Peter Gabriel- ahhh.... Love to be Loved is a great song. If you like that CD, be sure to pick up "Plus from Us"- basically stuff Peter was listening to while he was writing and recording "Us". It shows many of his varied influences- opened up a few new worlds of music for me. Funny thing about him- many of the .. erm .. "public figures" that I respect are turning out to be fans of his. Similar tastes in music could work out to similar thoughts in general? I wonder how that works... Firefly seems to be on to something here.
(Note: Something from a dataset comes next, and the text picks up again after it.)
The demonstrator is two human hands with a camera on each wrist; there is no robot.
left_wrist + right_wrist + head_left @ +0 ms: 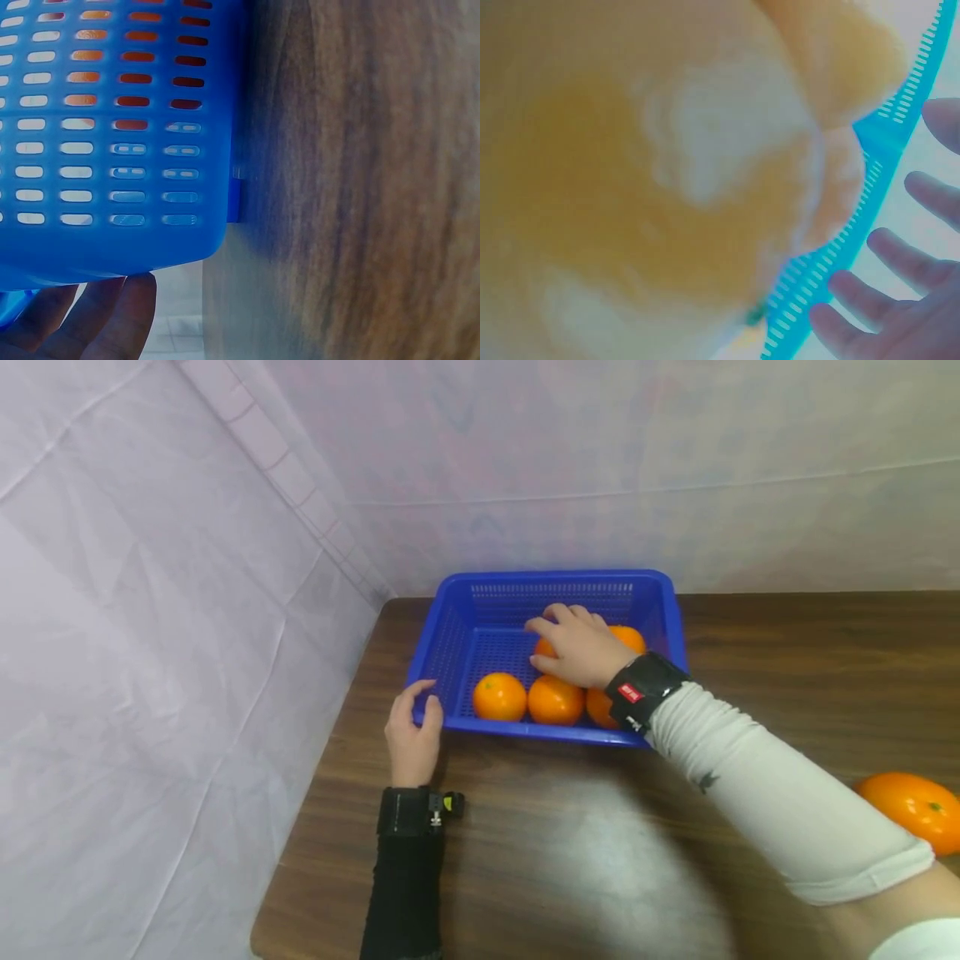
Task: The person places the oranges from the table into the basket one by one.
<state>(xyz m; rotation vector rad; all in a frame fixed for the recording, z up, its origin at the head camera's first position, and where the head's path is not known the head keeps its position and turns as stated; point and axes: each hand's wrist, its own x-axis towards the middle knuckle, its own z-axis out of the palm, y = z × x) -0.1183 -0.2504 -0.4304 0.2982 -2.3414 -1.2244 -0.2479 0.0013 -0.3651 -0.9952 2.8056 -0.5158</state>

My 2 cents about outlines now- I think your outlines should be unique. Don't make them Mac-like, and don't make them Windows-like. Make them Dave-like. Create your own style, make it obvious, and run with it. Look at what HSC's been doing. Don't go that lush (Bryce's interface is excellent for Bryce, but would be WAY too much for an outliner!). They basiclly ignored the Mac "look", and created something that is totally their own, and works well. I challenge you (ha-HA!) to do something similar with outlines. Do something with the interface that will knock our socks off, on both platforms! Don't be Mac, don't be Windows. Be Dave.

PS- We're toying with buying a high-end PowerComputing box, running BeOS and WebSTAR (runour has it's being ported!!) for our web server. Any chance on a Frontier port to BeOS? Hm? Hm? :-)

PPS- That particular smilie was a combination of "don't hit me" and "if I smile nicely, maybe he'll think about it".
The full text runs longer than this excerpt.